Florida Keys National Park? Are They Nuts?

As it's lead story, this morning's Florida Keys Keynoter announced that the Monroe County Administrator was planning to tell Florida Governor Christ and the other three "Cabinet" officials that the solution to the Florida Keys' land acquisition mess is to get Congress to designate the Keys a "national park." That, they surmise, would bring $1.2 billion to buy up all the Tier I and II land in these regulation-abused islands.

First, the County's $1.2 billion is off by nearly an order of magnitude. This is spelled out in the Amended Complaint we served yesterday in [Estate of] Lightner v Monroe County and the State of Florida, a Class Action that is pending before Judge Mark Jones in the 16th Judicial Circuit (Monroe County). Our analysis of the State's acquisition costs -- for Tier I properties on Big Pine and No Name Keys only -- revealed that the State acquired 204 such parcels, between January 2006 and July 2008, paying, on average, $40,321 per parcel (they were almost 100% "dry lots"). NOT ONE of these parcels was acquired by Eminent Domain.

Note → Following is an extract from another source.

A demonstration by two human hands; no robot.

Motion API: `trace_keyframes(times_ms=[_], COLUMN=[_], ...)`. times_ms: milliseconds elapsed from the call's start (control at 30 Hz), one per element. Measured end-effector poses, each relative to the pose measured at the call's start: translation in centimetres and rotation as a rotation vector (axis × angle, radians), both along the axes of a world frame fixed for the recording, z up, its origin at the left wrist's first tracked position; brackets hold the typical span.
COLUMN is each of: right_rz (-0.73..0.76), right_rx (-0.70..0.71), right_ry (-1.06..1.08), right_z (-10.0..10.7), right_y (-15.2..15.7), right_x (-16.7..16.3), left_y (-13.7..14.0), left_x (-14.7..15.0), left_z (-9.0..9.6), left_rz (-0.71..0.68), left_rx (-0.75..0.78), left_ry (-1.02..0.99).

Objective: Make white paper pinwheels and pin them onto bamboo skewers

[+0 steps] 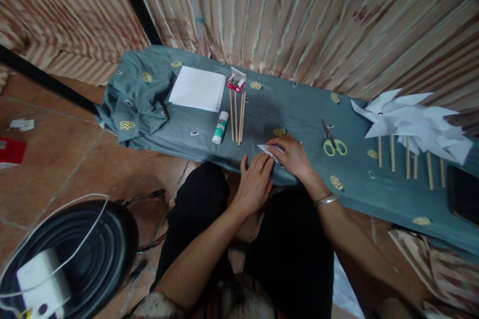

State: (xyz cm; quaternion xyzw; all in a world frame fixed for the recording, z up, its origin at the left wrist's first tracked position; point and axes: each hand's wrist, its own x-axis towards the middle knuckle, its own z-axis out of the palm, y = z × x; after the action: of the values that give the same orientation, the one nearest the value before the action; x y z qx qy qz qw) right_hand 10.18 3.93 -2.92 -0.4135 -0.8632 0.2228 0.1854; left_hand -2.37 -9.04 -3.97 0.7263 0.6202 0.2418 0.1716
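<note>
A small folded piece of white paper (pixel 265 149) lies at the front edge of the cloth-covered surface, partly hidden under my fingers. My right hand (pixel 292 156) is closed on its right side, thumb and fingers pressed onto the paper. Beside it, my left hand (pixel 255 182) lies with its fingers stretched against the paper's near edge and the thumb apart. Left of the hands are several thin wooden sticks (pixel 231 115) and a white and green glue stick (pixel 220 127). Scissors with light green handles (pixel 335 147) rest to the right.
A stack of white paper (pixel 198 88) and an open red box of small metal pins (pixel 236 79) sit at the back left. Several paper pinwheels on sticks (pixel 415 119) lie at the right, near a dark phone-like object (pixel 464 194). A black round stool (pixel 101 259) stands at lower left.
</note>
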Motion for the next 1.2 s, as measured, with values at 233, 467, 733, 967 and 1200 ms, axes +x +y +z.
trace_keyframes(times_ms=[233, 467, 733, 967, 1200], right_rz=[0.017, 0.002, -0.023, -0.045, -0.054], right_rx=[0.007, 0.021, 0.012, 0.013, 0.012], right_ry=[-0.013, 0.014, 0.013, 0.023, 0.024], right_z=[0.1, 0.0, 0.0, 0.0, -0.2], right_y=[0.0, 0.0, -0.1, -0.2, -0.1], right_x=[0.0, -0.1, -0.2, -0.4, -0.3], left_y=[1.2, 1.1, 1.0, 1.0, 0.9], left_x=[-0.3, 0.0, 0.0, 0.1, 0.1], left_z=[-0.2, -0.4, -0.4, -0.6, -0.8], left_rz=[0.009, 0.030, 0.025, 0.026, 0.021], left_rx=[-0.021, -0.011, -0.035, -0.028, -0.023], left_ry=[0.100, 0.096, 0.096, 0.115, 0.131])
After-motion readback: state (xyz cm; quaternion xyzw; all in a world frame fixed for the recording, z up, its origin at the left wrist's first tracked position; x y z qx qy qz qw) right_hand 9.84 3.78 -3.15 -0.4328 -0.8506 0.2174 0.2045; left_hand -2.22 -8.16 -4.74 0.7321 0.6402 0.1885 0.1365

Therein lies the problem. In eminent domain proceedings, a landowner has the right to raise the debilitating effect of Condemnation Blight -- which was the reason the West and Richardson plaintiffs in May of this year (2008) were able to recover nearly 10 times what the State was "offering" to purchase their moratorium-affected North Key Largo lands.

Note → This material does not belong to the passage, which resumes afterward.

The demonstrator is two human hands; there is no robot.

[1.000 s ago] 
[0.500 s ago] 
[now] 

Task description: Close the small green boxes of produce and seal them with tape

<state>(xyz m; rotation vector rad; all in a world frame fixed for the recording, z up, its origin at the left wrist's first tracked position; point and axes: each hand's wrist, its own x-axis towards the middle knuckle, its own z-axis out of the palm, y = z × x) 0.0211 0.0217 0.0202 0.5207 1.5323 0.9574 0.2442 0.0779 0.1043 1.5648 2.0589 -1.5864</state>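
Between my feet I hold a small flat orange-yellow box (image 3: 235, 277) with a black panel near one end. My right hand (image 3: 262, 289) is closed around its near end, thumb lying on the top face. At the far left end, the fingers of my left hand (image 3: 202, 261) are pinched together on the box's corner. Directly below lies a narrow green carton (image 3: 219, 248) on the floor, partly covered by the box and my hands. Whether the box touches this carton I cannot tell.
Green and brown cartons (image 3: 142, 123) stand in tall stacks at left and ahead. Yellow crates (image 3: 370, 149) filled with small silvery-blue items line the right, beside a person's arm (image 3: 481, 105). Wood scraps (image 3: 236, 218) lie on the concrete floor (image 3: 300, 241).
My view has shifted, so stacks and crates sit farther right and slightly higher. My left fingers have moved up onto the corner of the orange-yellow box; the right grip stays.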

In an analysis carried out by real estate appraiser extraordinaire Bob Gallaher for our nearly $50 million in Bert Harris Act claims filed with Monroe County and the Governor's office this past Wednesday, Mr. Gallaher determined the average Fair Market Value (this term-of-art does not allow "sales to government" as evidence of Fair Market Value) of dry lots in the Lower Keys, as of January 2008, was $240,000. That is six times what the State paid for those 204 dry lots in the last 2.5 years. It does not take a rocket scientist to figure that the County's $1.2 billion figure could easily become $7.2 billion if the landowners refused to sell "voluntarily." While it's not $700 billion -- as Treasury Secretary Hank Paulsen is trying to extract from Congress -- $7.2 billion is not chump change. And, I should point out, Congress is going to be so worn out from the Wall Street debacles that it is highly unlikely Monroe County's "leaders" are going to see $1.2 billion, much less $7.2 billion, in this lifetime. QED.

It is time for someone to inform the owners of undeveloped land in the Florida Keys that they should simply refuse to sell -- and should either hold out for an eminent domain suit to be filed, or -- better yet -- just sue the County and State in inverse condemnation.